Il y eu des courses automobiles dans le Parc Barbieux. Le 7 mai 1950 se déroula le premier prix du cinquantenaire, de l'Automobile Club du Nord. L'année précédente un certain Juan Manuel Fangio avait conduit son bolide le 20 mai, jour de la naissance du webmaster de ce site !



L'anglais George Abecassis terminera 6ème et dernier au Grand Prix de Roubaix, le 7 mai 1950, sur une John Heath, HWM Alta n° 16, en effectuant 91 tours.

Cette année là, l'Automobile Club d'Argentine avait constitué une véritable équipe d'Argentine pour courir en Europe. Trustant les victoires, le pilote put intégrer l'écurie de Formule 1, prélude à une série impressionnante de victoires qui ont fait sa légende. Il fut cinq fois champion du monde de Formule 1 : en 1951, 1954, 1955, 1956 et 1957. Malgré son palmarès et son talent, Fangio a couru pendant toute sa carrière sans avoir le permis de conduire. Il ne l'a obtenu qu'en 1961, plusieurs années après sa retraite ! Enzo Ferrari a dit de lui : « Je le vis pour la première fois au printemps 1949 sur l'autodrome de Modène. Il y avait d'autres pilotes mais je finis par garder les yeux sur lui. Il avait un style insolite : il était le seul à sortir des virages sans raser les bottes de paille à l'extérieur. Je me disais : cet Argentin est vraiment fort, il sort comme un bolide et reste au beau milieu de la piste!! Quant à l'homme, je ne parvins jamais à le cerner vraiment. Manuel Fangio est resté pour moi un personnage indéchiffrable… » (Extrait de Piloti, che Gente).


Juan Manuel Fangio au volant d'une Ferrari

Le premier Grand Prix de Roubaix

Le 7 mai 1950 se déroule le 1er Grand Prix de Roubaix (Formule 2) dans le Parc Barbieux. Ce même jour l'écurie Ferrari remporte 3 épreuves à Modène (Italie), à Edern (Suisse) et à Roubaix (France) où Raymond Sommer, dit le sanglier des Ardennes, gagne au volant d'une Ferrari 166 F2. Il se tuera quelques mois plus tard, le 10 septembre à Cadours éjecté de sa monoplace.


Le français Raymond Sommer, le vainqueur empocha les 300 000 francs attribué au premier. Il effectua le meilleur tour du circuit en 1 minute 21 secondes et 7 dixièmes et remporta en plus une prime de 30 000 francs.


L'affiche du 1er Grand Prix de Roubaix


Le plan du circuit (dépliant publicitaire)


Le départ est donné à 15 heures, les concurrents doivent parcourir 300 kms. L'arrivée du circuit se faisait avenue de Jussieu, en haut du Boulevard de Paris. 

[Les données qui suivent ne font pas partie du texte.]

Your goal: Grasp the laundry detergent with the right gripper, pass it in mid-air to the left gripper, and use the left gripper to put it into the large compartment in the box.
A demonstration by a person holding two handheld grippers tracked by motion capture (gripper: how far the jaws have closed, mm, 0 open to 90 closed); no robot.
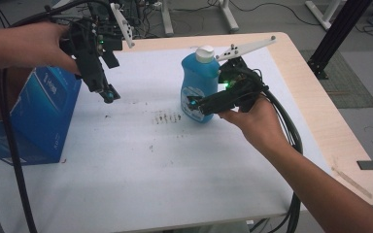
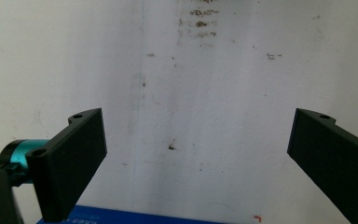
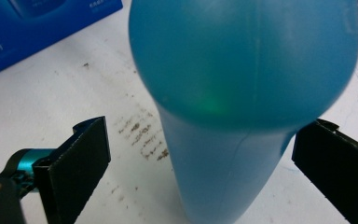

Le vainqueur Raymond Sommer, sur la Ferrari n° 10, qui effectuera les 300 kms soit 101 tours en 2 heures 20 minutes 21 secondes et 1 centième, devant Robert Manzon sur Simca Gordini.


Les résultats du Grand Prix de Roubaix qui réunit 16 participants, dont seuls 6 seront à l'arrivée. Cliquez sur le document pour l'agrandir.


Il y eu également 2 courses de moto. En photo, Anderson Guzzi, lors de la seconde course, longue de 140 kms réservée aux 500 cm3. La première de 125 kms était disputée par les 350 cm3.




Maurice Trintignant au volant d'une Simca Gordini, n° 8, terminera 5ème de l'épreuve.


Le français Robert Manzon, pilotant une Simca Gordini T15, n° 4, termine deuxième de cette première édition du Grand Prix de Roubaix, en 2 heures 21 minutes 12 secondes et 8 centièmes.



Le belge, Johnny Claes sur une John Heath HWM 2 Alta, n° 18, termine à la quatrième place après avoir boucle 92 tours du circuit.